ACTIVITY:
Scan the material for the word "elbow", and copy each line where it shows up.

--

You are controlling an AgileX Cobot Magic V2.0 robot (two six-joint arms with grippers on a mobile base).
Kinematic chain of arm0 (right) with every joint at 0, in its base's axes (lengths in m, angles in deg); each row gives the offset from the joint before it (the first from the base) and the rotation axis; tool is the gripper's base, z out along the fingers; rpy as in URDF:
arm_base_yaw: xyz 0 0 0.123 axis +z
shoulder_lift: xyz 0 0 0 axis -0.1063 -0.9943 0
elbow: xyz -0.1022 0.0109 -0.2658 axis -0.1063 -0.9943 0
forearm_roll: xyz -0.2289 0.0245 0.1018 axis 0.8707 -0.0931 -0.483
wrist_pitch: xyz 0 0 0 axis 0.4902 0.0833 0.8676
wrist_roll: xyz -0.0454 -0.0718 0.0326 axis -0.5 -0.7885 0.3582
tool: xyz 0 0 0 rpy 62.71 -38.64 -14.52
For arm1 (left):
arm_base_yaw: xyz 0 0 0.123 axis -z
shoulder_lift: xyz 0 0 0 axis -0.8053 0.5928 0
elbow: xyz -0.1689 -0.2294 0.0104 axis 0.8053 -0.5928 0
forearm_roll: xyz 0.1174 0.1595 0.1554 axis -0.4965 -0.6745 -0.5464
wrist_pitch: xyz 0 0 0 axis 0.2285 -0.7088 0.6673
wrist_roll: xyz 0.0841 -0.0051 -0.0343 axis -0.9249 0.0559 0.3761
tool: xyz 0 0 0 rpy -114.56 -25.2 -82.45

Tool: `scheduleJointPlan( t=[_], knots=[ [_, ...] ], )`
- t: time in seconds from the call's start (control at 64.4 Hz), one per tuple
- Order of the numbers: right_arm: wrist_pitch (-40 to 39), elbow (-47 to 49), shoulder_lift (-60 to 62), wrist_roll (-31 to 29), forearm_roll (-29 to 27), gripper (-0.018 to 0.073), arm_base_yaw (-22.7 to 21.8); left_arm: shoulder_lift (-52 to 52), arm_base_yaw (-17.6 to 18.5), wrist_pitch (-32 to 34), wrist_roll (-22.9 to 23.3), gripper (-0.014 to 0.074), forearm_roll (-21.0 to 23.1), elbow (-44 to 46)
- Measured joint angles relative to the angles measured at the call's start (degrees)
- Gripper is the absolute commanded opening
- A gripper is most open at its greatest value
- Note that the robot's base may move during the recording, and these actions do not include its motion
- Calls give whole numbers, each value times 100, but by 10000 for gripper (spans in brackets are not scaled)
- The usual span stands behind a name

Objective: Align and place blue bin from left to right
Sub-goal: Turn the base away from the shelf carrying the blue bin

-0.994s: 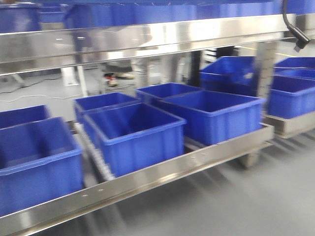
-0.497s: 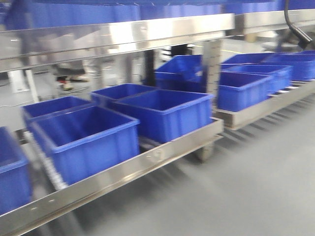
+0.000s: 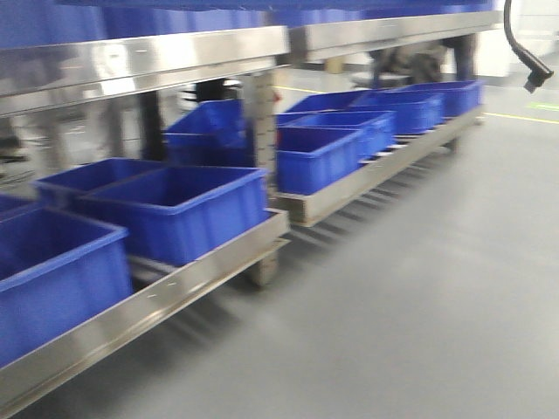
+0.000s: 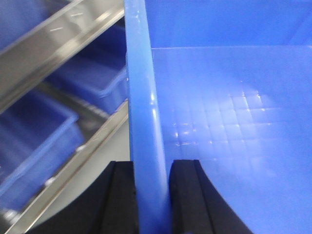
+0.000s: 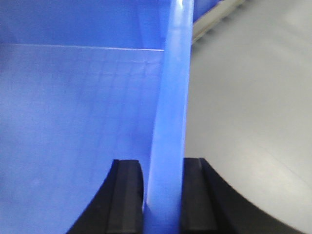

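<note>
1. Left end effector [image 4: 153, 165]: closed on the blue bin [image 4: 234, 122]. Its black fingers [image 4: 119, 195] pinch the bin's left side wall, one outside and one inside, both touching it. The thick rim runs up between them.
2. Right end effector [image 5: 163, 165]: the same grip on the opposite wall. One finger sits on each face, tight against the plastic, with no gap showing.
3. Bin location: held between the two end effectors, with both gripped walls upright in the wrist views. The grid-patterned inner floor is visible from both sides. The underside is hidden, so I can't tell whether it rests on anything. The bin is not in the front view.
4. Left wrist view: outside the gripped wall, steel rack rails [image 4: 63, 29] run diagonally. Darker bins [image 4: 92, 83] sit on the rack, apart from the held bin.
5. Right wrist view: only grey floor [image 5: 253, 122] shows beside the gripped wall. A strip of rack shows at the top right corner.
6. Front view (blurred):
   - The rack's lower shelf [image 3: 175, 297] carries darker bins along its front edge and behind.
   - One bin is at the left end [image 3: 52, 271], and the next [image 3: 175, 209] is just right of it.
   - An upright post [image 3: 260, 131] separates a second rack section, which holds more bins [image 3: 314, 157] towards the right end.
   - The upper shelf [image 3: 148, 57] has blue bins on top.
   - A black cable [image 3: 524, 61] hangs in the top right corner.
</note>
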Motion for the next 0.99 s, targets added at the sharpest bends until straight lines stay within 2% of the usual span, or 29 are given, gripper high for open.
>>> scheduleJointPlan(
  t=[0.994],
  knots=[
    [0, 0, 0, 0, 0, -79, 0, 0, 0, 0, 0, -16, 9, 0]
  ],
)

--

THE ANSWER:
elbow: xyz -0.1022 0.0109 -0.2658 axis -0.1063 -0.9943 0
elbow: xyz -0.1689 -0.2294 0.0104 axis 0.8053 -0.5928 0
- Order of the numbers: right_arm: wrist_pitch (-40 to 39), elbow (-47 to 49), shoulder_lift (-60 to 62), wrist_roll (-31 to 29), forearm_roll (-29 to 27), gripper (-0.018 to 0.073), arm_base_yaw (-22.7 to 21.8); left_arm: shoulder_lift (-52 to 52), arm_base_yaw (-17.6 to 18.5), wrist_pitch (-32 to 34), wrist_roll (-22.9 to 23.3), gripper (-0.014 to 0.074), forearm_roll (-21.0 to 23.1), elbow (-44 to 46)

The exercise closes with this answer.